**What this task involves**
Required from the data below: the exact lines starting at the line containing "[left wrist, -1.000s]" and ending at the line containing "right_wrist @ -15", with both ends kept and all pictures dropped.
═════ Extracted information ═════
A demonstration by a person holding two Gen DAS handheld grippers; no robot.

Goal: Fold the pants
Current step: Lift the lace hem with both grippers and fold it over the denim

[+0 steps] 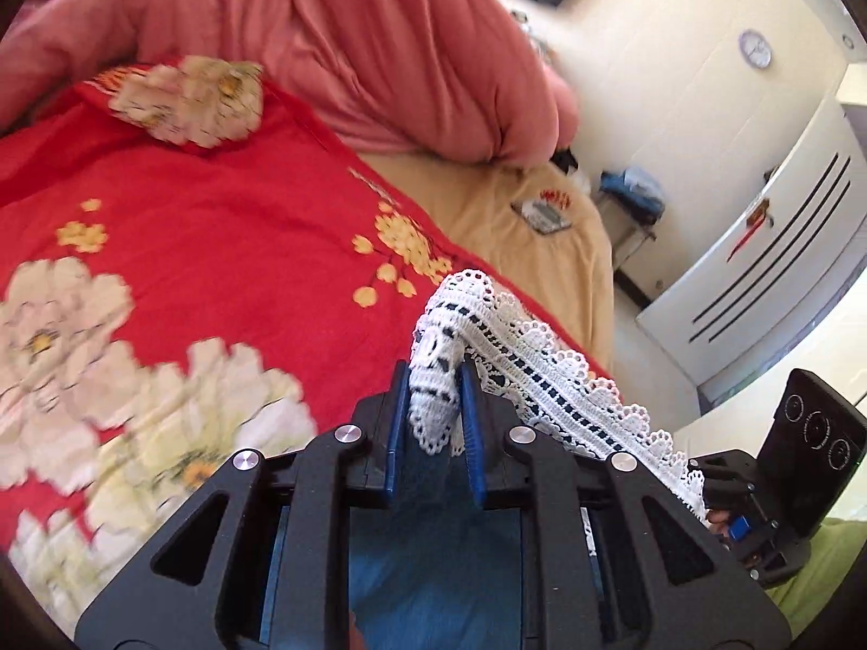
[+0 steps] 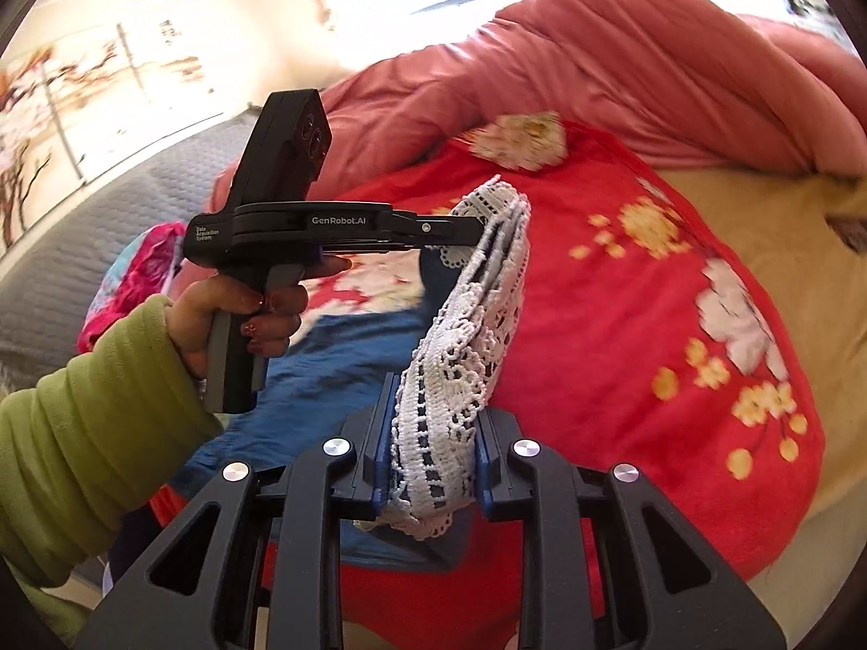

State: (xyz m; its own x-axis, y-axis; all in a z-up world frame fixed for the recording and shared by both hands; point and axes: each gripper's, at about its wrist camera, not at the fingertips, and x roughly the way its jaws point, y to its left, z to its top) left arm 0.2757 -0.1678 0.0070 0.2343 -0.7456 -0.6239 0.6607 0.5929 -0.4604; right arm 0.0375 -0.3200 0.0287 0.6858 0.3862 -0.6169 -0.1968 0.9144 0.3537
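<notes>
Both grippers clamped on the same thing: the white crochet-lace hem band of the blue denim pants (image 1: 433, 558). Left gripper (image 1: 433, 395) has its blue pads nearly closed with a bunched fold of lace between them. Right gripper (image 2: 433, 433) likewise, narrow gap, thick wad of lace pinched.

Key relation: the lace hem band (image 2: 477, 325) runs as a taut strip from one gripper to the other. From the left gripper it trails off right and back toward the right gripper (image 1: 758, 525); from the right gripper it rises forward-left to the left gripper (image 2: 487, 238), held by a hand (image 2: 260, 314) in a green fleece sleeve (image 2: 81, 433). So the long axis of the held edge is the line between the two grippers; the denim body hangs below and behind both, draped toward the person. Neither hand is nearer. Both already own an end. My read: the next move carries this edge forward together, keeping it level.

Ahead of both grippers: bed with red floral blanket (image 1: 217, 227), flat, free landing area. Beyond that a bunched pink quilt (image 1: 379, 43), tan sheet (image 1: 531, 249) to the right of the left gripper. Far: white cabinet (image 1: 758, 271), wall clock (image 1: 755, 49), bright window.
</notes>
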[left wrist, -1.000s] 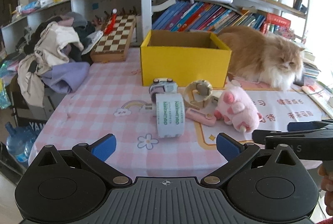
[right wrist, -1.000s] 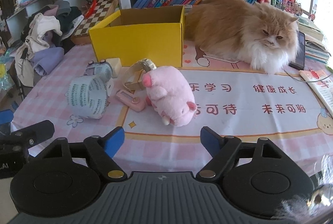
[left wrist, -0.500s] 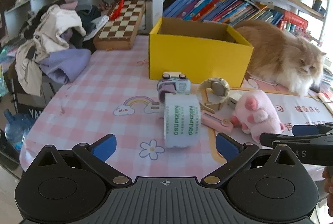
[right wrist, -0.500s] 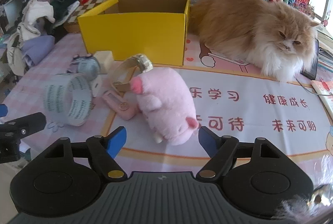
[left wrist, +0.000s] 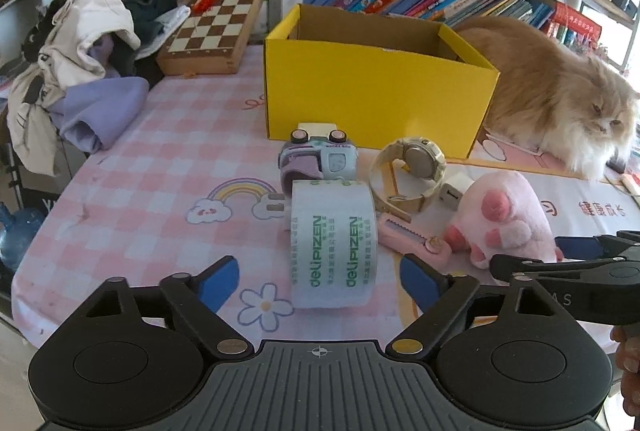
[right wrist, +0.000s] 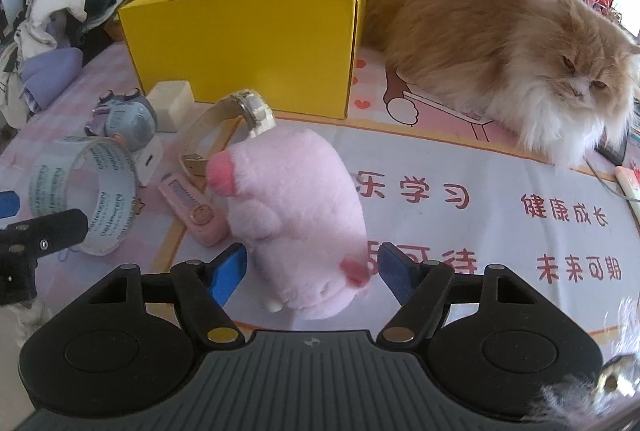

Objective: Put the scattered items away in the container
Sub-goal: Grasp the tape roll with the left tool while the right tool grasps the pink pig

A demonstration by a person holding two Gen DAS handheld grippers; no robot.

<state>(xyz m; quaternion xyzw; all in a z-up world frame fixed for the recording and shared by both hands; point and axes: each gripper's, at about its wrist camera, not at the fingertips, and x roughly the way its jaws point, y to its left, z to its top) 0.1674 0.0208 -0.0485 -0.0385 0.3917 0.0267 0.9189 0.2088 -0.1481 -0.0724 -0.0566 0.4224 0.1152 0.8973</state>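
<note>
Right hand-held gripper closing, unclenched, around fluffy pink plush pig — lying sideways.

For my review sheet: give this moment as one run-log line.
phase: approach | left gripper: jaws closing around tape roll, no contact | right gripper: jaws closing around pink plush | yellow box: nothing visible inside

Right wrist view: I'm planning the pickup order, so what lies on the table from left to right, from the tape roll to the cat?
Tape roll → toy car → pink cutter → pink plush → cat. The watch overlaps the plush, so I leave it out.
</note>
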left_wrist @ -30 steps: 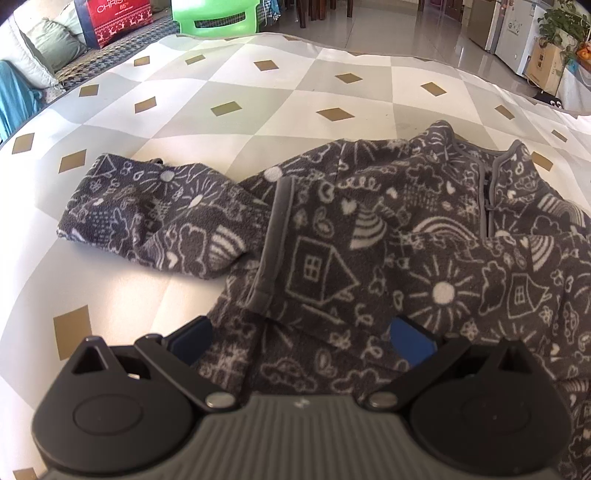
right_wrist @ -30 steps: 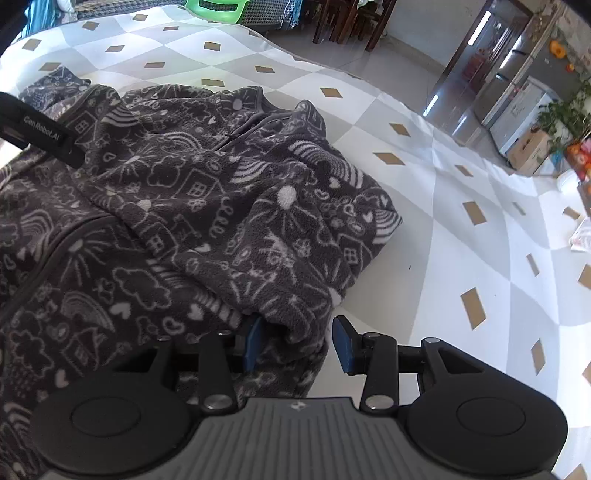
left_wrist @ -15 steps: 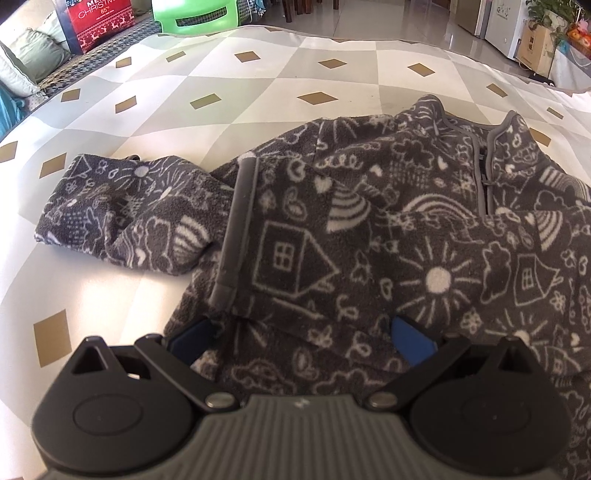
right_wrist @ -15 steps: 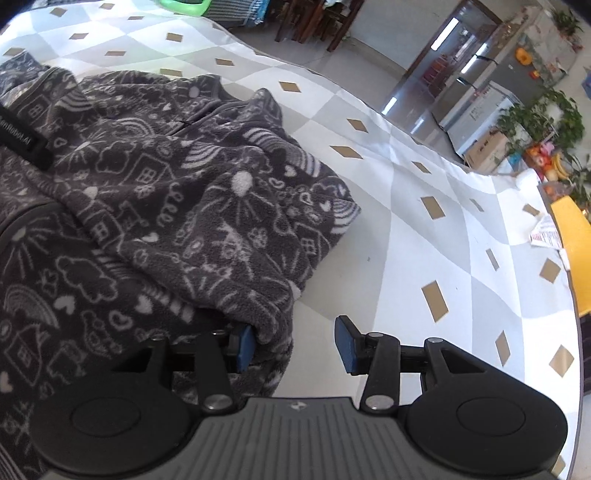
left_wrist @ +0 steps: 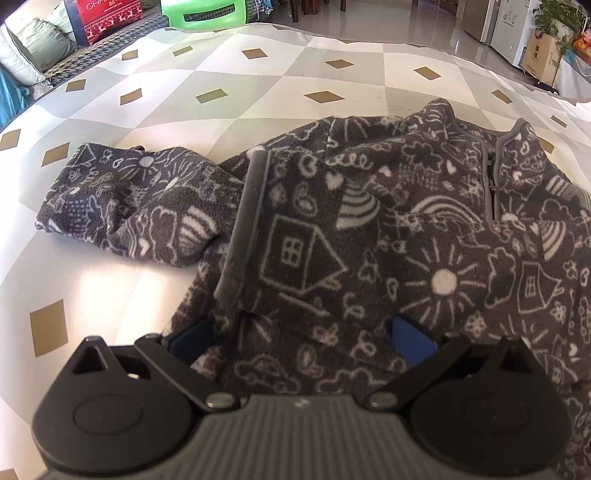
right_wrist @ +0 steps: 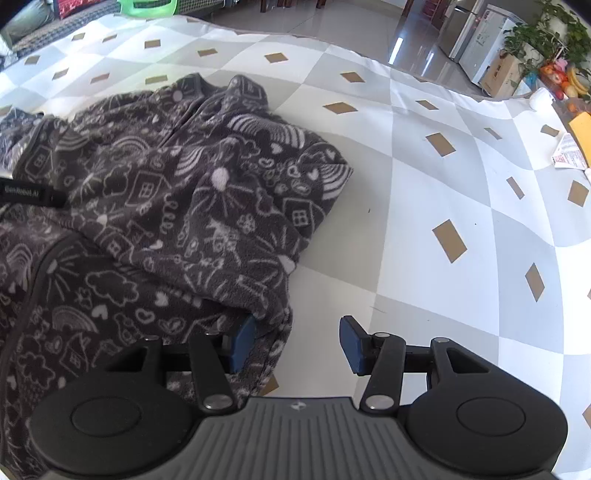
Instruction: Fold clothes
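right claw [right_wrist: 297, 341] sits at the bottom centre of its own view, its two blue-padded jaws opening, about half spread. the left pad is tucked against the edge of a dark grey fleece jacket printed with white houses, suns and rainbows [right_wrist: 155, 206]; the right pad stands clear over bare cloth, so nothing is pinched. the jacket fills the left half of this view, lying rumpled on a table covering of white and grey diamonds with small gold patches [right_wrist: 424, 206].

left claw [left_wrist: 301, 338], at the bottom centre of the left wrist view, has its jaws spread wide, with a fold of the same jacket [left_wrist: 369, 240] lying between the blue pads; whether they press on it i cannot tell. one sleeve [left_wrist: 129, 203] stretches toward the left of that frame, and the zip and collar [left_wrist: 491, 173] are at the upper right.

a green plastic stool [left_wrist: 207, 14] and a red printed box [left_wrist: 107, 14] stand beyond the table at the top left.
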Demonstrator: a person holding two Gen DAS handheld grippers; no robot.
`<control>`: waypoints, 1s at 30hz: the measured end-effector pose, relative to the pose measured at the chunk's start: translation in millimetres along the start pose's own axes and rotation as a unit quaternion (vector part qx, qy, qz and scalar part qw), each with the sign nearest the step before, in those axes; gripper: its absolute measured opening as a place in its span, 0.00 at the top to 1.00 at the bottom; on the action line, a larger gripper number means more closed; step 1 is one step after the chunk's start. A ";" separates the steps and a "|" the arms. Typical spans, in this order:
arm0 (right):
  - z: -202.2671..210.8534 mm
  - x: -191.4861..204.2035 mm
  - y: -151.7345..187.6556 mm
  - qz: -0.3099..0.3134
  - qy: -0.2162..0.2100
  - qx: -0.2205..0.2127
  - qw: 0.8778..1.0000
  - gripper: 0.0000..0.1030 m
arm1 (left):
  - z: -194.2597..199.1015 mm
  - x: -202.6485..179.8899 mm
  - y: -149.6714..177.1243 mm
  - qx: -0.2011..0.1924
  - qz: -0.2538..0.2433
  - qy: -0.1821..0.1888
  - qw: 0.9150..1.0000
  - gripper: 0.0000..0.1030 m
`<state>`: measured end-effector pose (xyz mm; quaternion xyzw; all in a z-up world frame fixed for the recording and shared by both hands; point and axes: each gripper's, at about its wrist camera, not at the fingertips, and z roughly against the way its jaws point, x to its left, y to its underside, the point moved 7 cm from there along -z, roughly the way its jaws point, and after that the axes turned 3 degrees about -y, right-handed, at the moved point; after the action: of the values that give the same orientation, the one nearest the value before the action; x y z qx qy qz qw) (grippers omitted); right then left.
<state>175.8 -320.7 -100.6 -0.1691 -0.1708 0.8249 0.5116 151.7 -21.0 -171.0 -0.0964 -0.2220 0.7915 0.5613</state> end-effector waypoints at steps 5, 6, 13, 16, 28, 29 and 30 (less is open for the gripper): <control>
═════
**Exercise output**
[left wrist, -1.000s] 
[right wrist, -1.000s] 
[left wrist, -0.500s] 
[right wrist, -0.500s] 
[left wrist, +0.000s] 
[right wrist, +0.000s] 

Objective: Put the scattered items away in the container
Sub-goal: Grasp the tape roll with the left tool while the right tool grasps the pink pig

A demonstration by a person holding two Gen DAS handheld grippers; no robot.

<state>(xyz m; quaternion xyzw; all in a z-up world frame fixed for the recording and shared by both hands; point and axes: each gripper's, at about its wrist camera, not at the fingertips, and x roughly the way its jaws point, y to its left, z to its top) 0.1674 0.0208 -0.0485 -0.0385 0.3917 0.0267 0.9189 0.2088 -0.1481 -0.0724 -0.0566 0.4224 0.1152 0.8973</state>
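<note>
Right hand-held gripper closing, unclenched, around fluffy pink plush pig — lying sideways.

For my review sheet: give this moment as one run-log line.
phase: approach | left gripper: jaws closing around tape roll, no contact | right gripper: jaws closing around pink plush | yellow box: nothing visible inside

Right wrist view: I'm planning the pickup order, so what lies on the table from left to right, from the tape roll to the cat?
Tape roll → toy car → pink cutter → pink plush → cat. The watch overlaps the plush, so I leave it out.
</note>
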left_wrist @ -30 steps: 
right_wrist @ -30 steps: 
left_wrist @ -15 steps: 
right_wrist @ -15 steps: 

No additional output is expected for this exercise.